PROCESSOR-SDK-AM57X: Example to train CNN network on tensorflow and run using TIDL

Manu Iyengar

Hi,

I'm trying to convert a tensorflow model to TIDL and run it on a AM57x processor. Towards this, I followed the instructions shared in this thread to convert the model and the model got converted.

For simplicity, I have used the network in the TensorflowExample (cifar10_train.py) itself as reference. Only difference in my model is that I'm using MNIST dataset for training and testing instead of CIFAR-10 dataset. I have validated the results of my modified network on tensorflow and so, I expect it to work with TIDL also (given the network in TensorflowExample is validated on TIDL). However, when I tried to run the application using the converted model, I get the following issues -

1. Application terminates with segfault (core dump analysis below) if the target device type is EVE.

(gdb) bt
#0 0xb663b522 in std::local_Rb_tree_decrement (__x=0x5714e0)
at /home/tcwg-buildslave/workspace/tcwg-make-release/label/docker-trusty-amd64-tcwg-build/target/arm-linux-gnueabihf/snapshots/gcc-linaro-6.2-2016.11/libstdc++-v3/src/c++98/tree.cc:98
#1 0xb6d75c5e in Coal::Object::Object(Coal::Object::Type, Coal::Object*) () from /usr/lib/libOpenCL.so.1
#2 0xb6d6f91a in Coal::Event::Event(Coal::CommandQueue*, Coal::Event::Status, unsigned int, _cl_event* const*, int*) () from /usr/lib/libOpenCL.so.1
#3 0xb6d72820 in Coal::KernelEvent::KernelEvent(Coal::CommandQueue*, Coal::Kernel*, unsigned int, unsigned int const*, unsigned int const*, unsigned int const*, unsigned int, _cl_event* const*, int*) () from /usr/lib/libOpenCL.so.1
#4 0xb6d72cca in Coal::TaskEvent::TaskEvent(Coal::CommandQueue*, Coal::Kernel*, unsigned int, _cl_event* const*, int*) () from /usr/lib/libOpenCL.so.1
#5 0xb6d6d51a in clEnqueueTask () from /usr/lib/libOpenCL.so.1
#6 0x0001d8ea in tidl::Kernel::RunAsync() ()
#7 0x0001b0f2 in tidl::ExecutionObject::ProcessFrameStartAsync() ()
#8 0x00014b38 in RunConfiguration (config_file=..., num_devices=num_devices@entry=1, device_type=device_type@entry=tidl::DeviceType::DLA, format=format@entry=0, input_file=...) at main.cpp:229
#9 0x000137a2 in main (argc=3, argv=0xbeb1dc84) at main.cpp:116

2. Application terminates with segmentation fault if target device type is DSP and number of devices configured is 2 instead of 1

ERROR: [ Line: 312] CL_INVALID_PROGRAM_EXECUTABLE

core dump analysis:

(gdb) bt
#0 0xb6d3fd02 in std::_Rb_tree<Coal::Object*, Coal::Object*, std::_Identity<Coal::Object*>, std::less<Coal::Object*>, std::allocator<Coal::Object*> >::_M_erase(std::_Rb_tree_node<Coal::Object*>*) () from /usr/lib/libOpenCL.so.1
#1 0xbee35614 in ?? ()

Is there some step that I'm missing?

Regards,
Manu

over 5 years ago

0 RonB over 5 years ago

TI__Mastermind 30276 points

Manu, our expert on this is traveling and the response to this issue may be delayed as a result. I'm sorry for any inconvenience.
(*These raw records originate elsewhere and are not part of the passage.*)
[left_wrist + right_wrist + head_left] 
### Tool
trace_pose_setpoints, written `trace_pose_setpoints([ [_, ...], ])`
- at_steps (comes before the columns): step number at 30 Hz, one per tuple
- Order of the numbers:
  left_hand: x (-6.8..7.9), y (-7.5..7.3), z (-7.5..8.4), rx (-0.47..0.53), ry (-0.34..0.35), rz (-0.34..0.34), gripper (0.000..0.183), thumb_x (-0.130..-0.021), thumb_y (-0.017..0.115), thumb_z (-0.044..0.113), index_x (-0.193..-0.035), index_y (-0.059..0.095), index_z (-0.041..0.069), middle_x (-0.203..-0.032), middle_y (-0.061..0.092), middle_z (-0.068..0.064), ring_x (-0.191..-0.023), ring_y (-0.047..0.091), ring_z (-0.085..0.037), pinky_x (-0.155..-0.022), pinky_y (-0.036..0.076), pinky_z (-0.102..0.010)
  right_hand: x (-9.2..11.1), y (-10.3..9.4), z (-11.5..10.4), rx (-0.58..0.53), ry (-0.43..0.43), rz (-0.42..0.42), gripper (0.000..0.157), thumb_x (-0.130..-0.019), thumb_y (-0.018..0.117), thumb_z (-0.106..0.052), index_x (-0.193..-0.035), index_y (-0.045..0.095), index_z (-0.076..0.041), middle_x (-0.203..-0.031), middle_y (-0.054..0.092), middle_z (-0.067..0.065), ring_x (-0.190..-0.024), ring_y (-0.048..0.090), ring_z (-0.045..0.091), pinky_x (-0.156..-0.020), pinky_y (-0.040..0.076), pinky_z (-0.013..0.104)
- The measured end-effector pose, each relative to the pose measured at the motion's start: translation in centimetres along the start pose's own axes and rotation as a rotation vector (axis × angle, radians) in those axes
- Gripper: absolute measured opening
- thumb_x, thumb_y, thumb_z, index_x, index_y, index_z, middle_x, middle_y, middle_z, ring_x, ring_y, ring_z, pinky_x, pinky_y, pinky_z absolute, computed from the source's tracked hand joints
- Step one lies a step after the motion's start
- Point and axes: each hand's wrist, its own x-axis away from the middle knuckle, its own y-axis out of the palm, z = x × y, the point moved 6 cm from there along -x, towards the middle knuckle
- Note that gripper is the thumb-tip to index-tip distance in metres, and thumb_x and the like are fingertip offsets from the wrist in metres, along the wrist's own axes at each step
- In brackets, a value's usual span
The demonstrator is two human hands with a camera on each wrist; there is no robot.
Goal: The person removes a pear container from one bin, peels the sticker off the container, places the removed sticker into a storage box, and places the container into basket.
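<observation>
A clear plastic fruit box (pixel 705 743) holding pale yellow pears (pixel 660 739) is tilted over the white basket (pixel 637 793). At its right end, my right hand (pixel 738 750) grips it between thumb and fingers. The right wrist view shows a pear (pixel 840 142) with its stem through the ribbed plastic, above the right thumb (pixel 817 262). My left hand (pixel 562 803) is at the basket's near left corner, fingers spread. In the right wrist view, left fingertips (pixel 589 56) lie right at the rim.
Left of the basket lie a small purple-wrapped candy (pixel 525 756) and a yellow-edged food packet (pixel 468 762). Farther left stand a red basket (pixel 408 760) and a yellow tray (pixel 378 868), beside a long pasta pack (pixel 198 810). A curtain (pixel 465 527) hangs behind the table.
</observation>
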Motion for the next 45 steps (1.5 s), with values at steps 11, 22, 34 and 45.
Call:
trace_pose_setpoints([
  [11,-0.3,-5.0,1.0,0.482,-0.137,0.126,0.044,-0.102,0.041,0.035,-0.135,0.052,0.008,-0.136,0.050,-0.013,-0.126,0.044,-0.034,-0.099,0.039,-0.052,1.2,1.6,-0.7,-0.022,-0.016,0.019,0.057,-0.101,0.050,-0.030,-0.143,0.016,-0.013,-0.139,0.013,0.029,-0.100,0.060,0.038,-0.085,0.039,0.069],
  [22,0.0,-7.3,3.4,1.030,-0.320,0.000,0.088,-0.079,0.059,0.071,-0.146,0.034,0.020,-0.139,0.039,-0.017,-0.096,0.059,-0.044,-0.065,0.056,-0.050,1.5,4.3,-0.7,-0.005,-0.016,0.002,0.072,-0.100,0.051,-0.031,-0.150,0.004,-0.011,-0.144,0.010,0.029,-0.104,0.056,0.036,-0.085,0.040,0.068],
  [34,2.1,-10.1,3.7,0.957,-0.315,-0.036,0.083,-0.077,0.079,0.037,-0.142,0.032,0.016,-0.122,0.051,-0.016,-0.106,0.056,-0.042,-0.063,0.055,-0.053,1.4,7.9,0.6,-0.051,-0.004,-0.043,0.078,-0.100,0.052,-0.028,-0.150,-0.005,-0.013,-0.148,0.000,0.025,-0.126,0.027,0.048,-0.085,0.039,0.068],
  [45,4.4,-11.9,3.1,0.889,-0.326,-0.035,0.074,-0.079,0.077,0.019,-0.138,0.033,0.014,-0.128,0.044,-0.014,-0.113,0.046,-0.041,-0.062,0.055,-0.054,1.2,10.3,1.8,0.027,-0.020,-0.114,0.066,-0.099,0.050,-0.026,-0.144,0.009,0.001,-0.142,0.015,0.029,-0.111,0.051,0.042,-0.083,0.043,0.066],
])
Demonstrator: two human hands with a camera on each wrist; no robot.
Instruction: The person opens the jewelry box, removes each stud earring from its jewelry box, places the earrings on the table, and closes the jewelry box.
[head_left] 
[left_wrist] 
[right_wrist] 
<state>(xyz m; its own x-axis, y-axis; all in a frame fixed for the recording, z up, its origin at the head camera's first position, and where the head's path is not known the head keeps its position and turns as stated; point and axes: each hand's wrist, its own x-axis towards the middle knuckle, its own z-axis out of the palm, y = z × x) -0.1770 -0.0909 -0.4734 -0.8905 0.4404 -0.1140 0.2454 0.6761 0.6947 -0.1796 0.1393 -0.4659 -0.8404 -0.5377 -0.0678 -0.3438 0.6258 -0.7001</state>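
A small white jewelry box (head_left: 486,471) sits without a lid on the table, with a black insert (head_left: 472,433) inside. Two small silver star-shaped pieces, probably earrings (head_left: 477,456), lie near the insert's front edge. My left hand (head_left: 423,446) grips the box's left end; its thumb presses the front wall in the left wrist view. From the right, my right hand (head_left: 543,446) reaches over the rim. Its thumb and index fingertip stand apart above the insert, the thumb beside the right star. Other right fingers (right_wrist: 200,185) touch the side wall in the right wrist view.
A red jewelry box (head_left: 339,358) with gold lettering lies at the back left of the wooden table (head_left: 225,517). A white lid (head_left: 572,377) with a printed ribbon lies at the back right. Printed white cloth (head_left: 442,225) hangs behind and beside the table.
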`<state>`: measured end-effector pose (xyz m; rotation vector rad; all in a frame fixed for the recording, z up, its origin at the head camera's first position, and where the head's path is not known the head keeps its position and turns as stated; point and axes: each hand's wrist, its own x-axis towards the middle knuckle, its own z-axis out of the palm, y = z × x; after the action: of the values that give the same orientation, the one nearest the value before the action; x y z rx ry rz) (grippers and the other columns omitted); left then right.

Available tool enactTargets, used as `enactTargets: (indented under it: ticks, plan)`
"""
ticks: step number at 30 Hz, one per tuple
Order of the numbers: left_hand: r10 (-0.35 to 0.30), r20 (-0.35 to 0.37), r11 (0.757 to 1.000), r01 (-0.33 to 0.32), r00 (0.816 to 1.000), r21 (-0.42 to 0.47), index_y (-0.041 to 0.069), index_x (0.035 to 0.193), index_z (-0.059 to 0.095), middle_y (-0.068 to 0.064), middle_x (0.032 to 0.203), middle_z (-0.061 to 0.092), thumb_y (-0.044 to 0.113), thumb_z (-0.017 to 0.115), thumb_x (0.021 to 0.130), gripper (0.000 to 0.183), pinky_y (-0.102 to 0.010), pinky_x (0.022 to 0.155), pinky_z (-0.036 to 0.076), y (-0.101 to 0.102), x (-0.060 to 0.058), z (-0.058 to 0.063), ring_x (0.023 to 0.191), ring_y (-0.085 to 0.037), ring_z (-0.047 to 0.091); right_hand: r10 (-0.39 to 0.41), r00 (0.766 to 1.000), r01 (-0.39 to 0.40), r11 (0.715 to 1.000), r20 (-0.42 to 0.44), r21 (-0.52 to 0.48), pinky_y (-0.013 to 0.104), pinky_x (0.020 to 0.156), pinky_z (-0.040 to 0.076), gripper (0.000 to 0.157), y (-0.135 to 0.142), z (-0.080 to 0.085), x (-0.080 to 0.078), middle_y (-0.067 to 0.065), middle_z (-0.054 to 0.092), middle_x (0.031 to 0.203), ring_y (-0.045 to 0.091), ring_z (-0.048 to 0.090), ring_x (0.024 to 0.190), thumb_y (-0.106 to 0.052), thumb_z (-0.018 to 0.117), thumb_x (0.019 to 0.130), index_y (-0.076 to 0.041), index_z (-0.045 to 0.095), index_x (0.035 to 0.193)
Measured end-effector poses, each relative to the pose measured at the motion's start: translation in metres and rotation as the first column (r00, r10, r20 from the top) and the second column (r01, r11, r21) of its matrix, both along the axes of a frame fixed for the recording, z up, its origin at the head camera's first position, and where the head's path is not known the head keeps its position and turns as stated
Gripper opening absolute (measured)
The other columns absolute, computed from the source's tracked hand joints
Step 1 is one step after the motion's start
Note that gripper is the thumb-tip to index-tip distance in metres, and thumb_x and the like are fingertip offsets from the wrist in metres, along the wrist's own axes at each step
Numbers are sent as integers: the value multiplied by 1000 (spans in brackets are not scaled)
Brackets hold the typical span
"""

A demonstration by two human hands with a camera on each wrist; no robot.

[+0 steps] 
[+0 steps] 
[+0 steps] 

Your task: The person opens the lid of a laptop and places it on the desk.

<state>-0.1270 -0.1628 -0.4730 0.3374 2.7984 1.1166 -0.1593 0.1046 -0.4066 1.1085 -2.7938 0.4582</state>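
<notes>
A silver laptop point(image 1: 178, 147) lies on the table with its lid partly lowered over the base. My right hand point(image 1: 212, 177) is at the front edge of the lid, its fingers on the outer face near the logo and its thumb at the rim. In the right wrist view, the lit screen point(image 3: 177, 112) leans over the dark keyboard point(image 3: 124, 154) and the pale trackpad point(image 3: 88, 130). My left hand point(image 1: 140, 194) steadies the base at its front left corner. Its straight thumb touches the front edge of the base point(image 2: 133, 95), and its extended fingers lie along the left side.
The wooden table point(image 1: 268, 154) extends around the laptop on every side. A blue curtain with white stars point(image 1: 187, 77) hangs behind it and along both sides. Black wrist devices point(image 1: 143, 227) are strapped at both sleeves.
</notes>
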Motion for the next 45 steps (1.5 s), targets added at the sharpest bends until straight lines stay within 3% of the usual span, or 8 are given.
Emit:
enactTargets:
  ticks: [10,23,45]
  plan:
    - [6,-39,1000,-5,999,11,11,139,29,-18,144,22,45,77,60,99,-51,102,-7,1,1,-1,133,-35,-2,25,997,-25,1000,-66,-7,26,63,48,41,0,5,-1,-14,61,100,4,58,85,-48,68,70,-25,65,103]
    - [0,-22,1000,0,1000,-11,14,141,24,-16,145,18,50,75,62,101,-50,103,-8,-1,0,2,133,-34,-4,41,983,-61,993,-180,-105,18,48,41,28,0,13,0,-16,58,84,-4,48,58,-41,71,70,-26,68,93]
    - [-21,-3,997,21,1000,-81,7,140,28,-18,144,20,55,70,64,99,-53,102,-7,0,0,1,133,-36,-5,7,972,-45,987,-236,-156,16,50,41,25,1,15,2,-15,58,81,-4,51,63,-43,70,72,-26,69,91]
0 Ajay Jayaraj over 5 years ago in reply to RonB

TI__Expert 3170 points

Manu,

Can you share the following information? This will help us reproduce the problem and analyze the issues you are seeing.
* Version of Processor Linux SDK used to run the example
* Configuration file used for inference
* Sample input and
* Imported bin files (two files: *net*.bin, *param*.bin)

Thanks,
Ajay

0 Manu Iyengar over 5 years ago in reply to Ajay Jayaraj

Intellectual 590 points

Hi Ajay,

Thanks for getting back on my query. Actually, I have made some progress towards this.

After some investigation, I figured out that the crash was coming due to the type of images used for training / evaluating the network (my network uses grayscale images, unlike other TIDL examples which use RGB images).
This was not handled correctly in the application and was resulting in crash. I have corrected this now and observed that application does not crash (tested only with DSP and not with EVE)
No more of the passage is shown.